Some factors restrict the current innovation and development of the pharmaceutical manufacturing industry in China, and the smart agglomeration effect must be expanded further. This paper deeply analyzes the current technological innovation input and output of China's pharmaceutical manufacturing industry. It evaluates the technological innovation efficiency of China’s pharmaceutical manufacturing industry from 2007 to 2019 and clarifies the allocation of innovative resources in China’s pharmaceutical manufacturing industry in recent years. Based on the evaluation results, combined with the development needs of the pharmaceutical manufacturing industry, we clarify the necessity of technological innovation and intelligent upgrading of China’s pharmaceutical manufacturing enterprises and propose specific transformation paths. The innovation point is to help China's pharmaceutical smart manufacturing industry achieve industrial upgrading through theoretical analysis and empirical research from the perspective of accelerating technological innovation and improving the efficiency of technological innovation in the pharmaceutical industry.

2. Evaluation of Technological Innovation Efficiency in China’s Pharmaceutical Manufacturing Industry

2.1. Input and Output of China’s Pharmaceutical Manufacturing Industry Technological Innovation

There are multiple choices for corporate R&D innovation models, which should be comprehensively considered based on the specific R&D time, personnel, and R&D difficulty of the corporates. Corporate R&D innovation is a process of trial and error. According to different R&D subjects, R&D innovation modes can be divided into independent innovation, cooperative innovation, and imitative innovation. Independent innovation means that corporates develop products depending on their technical capabilities and realize the productization of R&D results on this basis, thereby gaining market recognition. Cooperative innovation is an innovative organization formed by cooperation among multiple corporates and research institutions [8–10]. Some large-scale and complex innovation activities often require cooperative innovation among multiple units, giving full play to their respective advantages, achieving complementary resources, and providing the possibility of successful innovation. Imitative innovation introduces new technologies through legal means under the influence of other corporates’ pioneering innovations and improves the original technology system [11, 12]. Usually, before imitative innovation, high-quality imitation is performed first. Then, some entry points for improvement can be found.

Innovation activities of the pharmaceutical manufacturing industry are divided into two stages: the input stage and the output stage. The technological innovation of pharmaceutical manufacturing corporates requires the support of inputs such as funds and personnel. R&D expenditure and personnel input directly manifest the importance of a pharmaceutical manufacturing corporate to R&D, which is also the power source for future development. Using capital and personnel inputs to transform into knowledge output efficiently and economic output is undoubtedly the industry’s lifeblood and the driving factor for developing pharmaceutical manufacturing enterprises [13]. The R&D internal expenditure and R&D external expenditure of China’s pharmaceutical manufacturing industry during 2012–2019 are illustrated in Figure 1; the new products development expenditure and full-time equivalent on R&D personnel of China’s pharmaceutical manufacturing industry during 2012–2019 are presented in Figure 2 (data source: China National Bureau of Statistics).

Figure 1 shows that the total internal expenditure of R&D and external expenditure of R&D in China’s pharmaceutical manufacturing industry showed a year-on-year growth trend from 2012 to 2019. Internal expenditure of R&D increased from 283.31 hundred million yuan in 2012 to 609.56 hundred million yuan in 2019, an increase of 2.15 times and an average annual growth rate of 11.57%. External expenditure of R&D increased from 33.86 hundred million yuan in 2012 to 110.62 hundred million yuan in 2019, an increase of 3.27 times, with an average annual growth rate of 18.43%, with the most significant increase in 2018. It shows that, in recent years, Chinese pharmaceutical manufacturing enterprises have attached great importance to independent innovation and cooperative innovation activities and have continuously increased capital investment to ensure the innovative development of enterprises.

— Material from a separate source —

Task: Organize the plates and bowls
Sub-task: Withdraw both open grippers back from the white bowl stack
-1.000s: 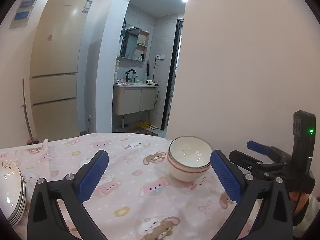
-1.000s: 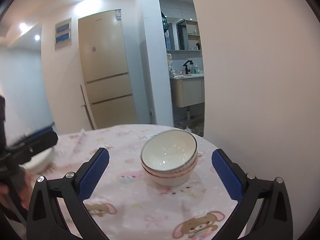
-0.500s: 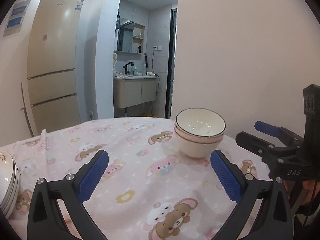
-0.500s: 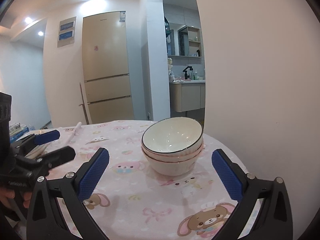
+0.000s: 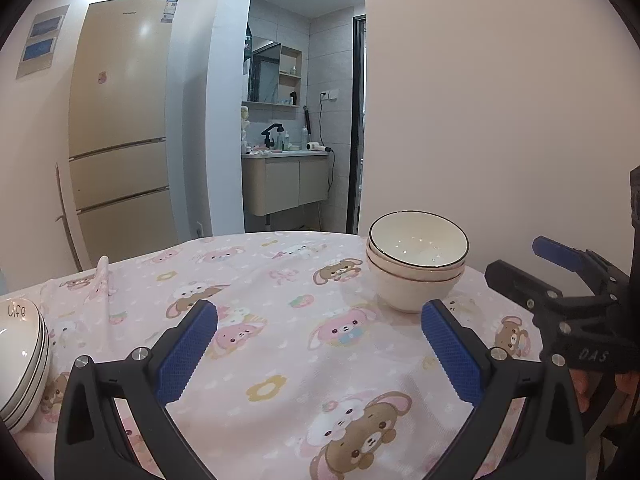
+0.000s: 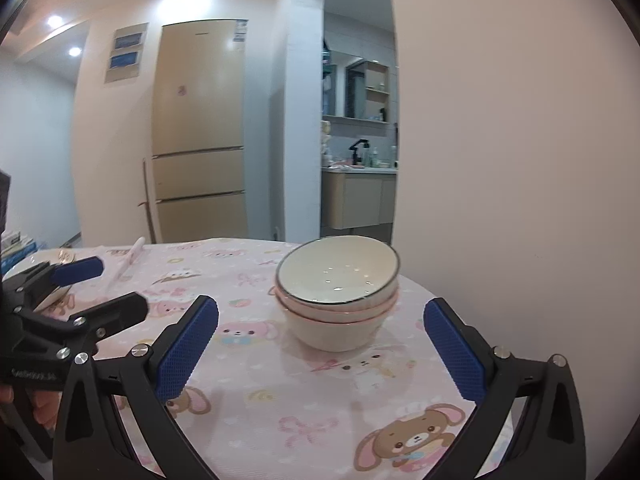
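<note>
Both hand-held grippers, left and right, stand spread wide, holding nothing. Stacked bowls sit nested at the tabletop's far right, top bowl empty. Stacked plates rest at the near left edge.

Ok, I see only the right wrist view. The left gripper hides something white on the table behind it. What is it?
Observer: A stack of plates with dark rims, lying to the left of that gripper.
Operator: Does the left gripper hold one of them?
Observer: No. The left gripper is open, with only the tablecloth between its fingers.
Operator: Are the plates plain?
Observer: The top one bears the word "life".
</note>
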Motion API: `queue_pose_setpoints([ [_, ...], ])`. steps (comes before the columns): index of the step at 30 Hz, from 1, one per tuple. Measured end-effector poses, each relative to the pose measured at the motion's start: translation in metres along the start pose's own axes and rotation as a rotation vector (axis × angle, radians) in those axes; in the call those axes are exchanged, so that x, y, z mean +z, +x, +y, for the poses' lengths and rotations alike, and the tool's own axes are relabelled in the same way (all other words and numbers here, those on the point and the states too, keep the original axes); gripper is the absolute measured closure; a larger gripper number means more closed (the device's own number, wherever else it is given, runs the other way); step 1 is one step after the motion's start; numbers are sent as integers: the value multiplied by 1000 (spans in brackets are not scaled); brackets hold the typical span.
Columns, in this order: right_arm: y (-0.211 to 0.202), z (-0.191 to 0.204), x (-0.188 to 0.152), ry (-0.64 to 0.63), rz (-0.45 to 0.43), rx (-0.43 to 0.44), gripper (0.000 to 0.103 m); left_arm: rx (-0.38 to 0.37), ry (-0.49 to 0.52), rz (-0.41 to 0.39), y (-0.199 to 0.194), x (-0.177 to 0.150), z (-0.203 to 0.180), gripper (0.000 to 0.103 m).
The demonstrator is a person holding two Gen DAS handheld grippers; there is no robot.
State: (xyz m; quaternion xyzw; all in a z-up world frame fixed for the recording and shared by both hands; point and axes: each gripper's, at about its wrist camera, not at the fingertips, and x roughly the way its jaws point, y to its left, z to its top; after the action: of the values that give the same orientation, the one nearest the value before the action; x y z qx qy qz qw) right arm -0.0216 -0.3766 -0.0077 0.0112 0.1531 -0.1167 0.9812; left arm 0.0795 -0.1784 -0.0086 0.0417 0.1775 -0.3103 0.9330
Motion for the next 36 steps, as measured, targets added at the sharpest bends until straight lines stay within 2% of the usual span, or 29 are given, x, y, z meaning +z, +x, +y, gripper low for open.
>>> queue_pose_setpoints([
  [2, 0, -2, 1, 7, 2, -26, 0, -3, -4, 0, 0, 1, 1, 0],
  [10, -1, -2, 1, -1, 1, -15, 0, -17, -42, 16, 4, 1, 8, 0],
  [20, -2, -2, 1, 0, 0, -26, 0, -15, -13, 6, 2, 0, 3, 0],
  [34, -2, -2, 1, 2, 2, -36, 0, -15, -32, 13, 5, 0, 4, 0],
  [36, -2, -2, 1, 2, 1, -35, 0, -38, -38, 24, 8, 1, 6, 0],
])
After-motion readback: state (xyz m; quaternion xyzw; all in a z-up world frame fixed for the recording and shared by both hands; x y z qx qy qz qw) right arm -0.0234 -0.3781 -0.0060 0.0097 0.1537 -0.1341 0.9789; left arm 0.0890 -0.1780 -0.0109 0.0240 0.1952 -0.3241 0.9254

Figure 2 shows that the total expenditure on new products development in China's pharmaceutical manufacturing industry has increased year-on-year from 308.23 hundred million yuan in 2012 to 732.52 hundred million yuan in 2019, an increase of 2.38 times, with an average annual growth rate of 13.16%. It shows that China’s pharmaceutical manufacturing industry has paid more attention to new products development and design investment in recent years, which is an essential guarantee for improving industrial innovation. The full-time equivalent on R&D personnel in China’s pharmaceutical manufacturing industry showed a fluctuating growth trend from 2012 to 2019. It increased significantly from 2012 to 2014 and reached the highest investment value in recent years by 2014. In 2015, it decreased for the first time, from 133900 man-years in 2014 to 128600 man-years in 2015. From 2016 to 2019, there was a volatile downward trend. In 2019, the full-time equivalent on R&D personnel reached 122700 man-years.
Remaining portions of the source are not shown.